Business colleges and consultants used to drone on and on about the importance of a business plan. Anyone who has tackled one in the early stages of business will tell you that it is daunting to do and about as useful as a dusty ream of paper lying on a shelf.
Oh, wait! That’s what a business plan becomes… eventually.
Conductor Leonard Bernstein was onto something when he came up with the quote for this section. A business plan takes a long time to craft, and in that time, you could be acting on your new idea before someone else steals your thunder with a similar product or service.
A Business Model Canvas is an easy way to visually and quickly describe how your business is going to make money. It covers who your customers are, how you deliver value to them, what the supply chain needs to look like and how you’re going to finance it – all on one page.
Just as an artist uses the canvas to paint a picture, the Business Model Canvas allows you to describe your ideas. It also gives you a way to create a pretty clear business model on just one sheet of paper. This model can be used for any type of business, from a niche market that focuses on the needs of a smaller group of customers to a mass market that communicates with the largest possible audience.

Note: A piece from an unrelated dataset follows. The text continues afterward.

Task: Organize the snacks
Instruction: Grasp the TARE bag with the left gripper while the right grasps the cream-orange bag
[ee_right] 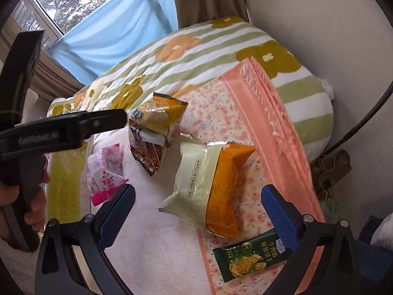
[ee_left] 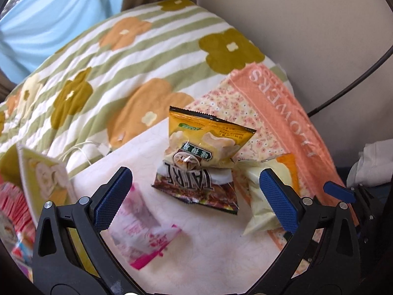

While many startups waste precious time writing endless pages for a business plan destined to collect dust, savvy entrepreneurs use a Business Model Canvas to quickly formulate their model. A business plan is essential if you’re going after a loan with a bank, but the Canvas can outperform a business plan in specific ways:
- Readable: A single page is preferable to the 30 to 50 pages the Small Business Administration recommends for a business plan.
- Focused: Business plans include lots of fluff that provides no value to the reader. The Business Canvas Model layout requires you to be succinct and to get to the point.
- Flexible: It’s easier to make changes and pivot with a Business Canvas than a business plan.
- Customer-centric: By design, the focus is on the customer, not the product or service.
- Connected: The one-page model quickly shows how each critical segment of the business is interconnected versus a business plan where these connections aren’t as obvious or even addressed.
- Responsive: People will take the time to read a one-page document and provide you with tangible, actionable feedback. Try that with a 30 to 50-page business plan.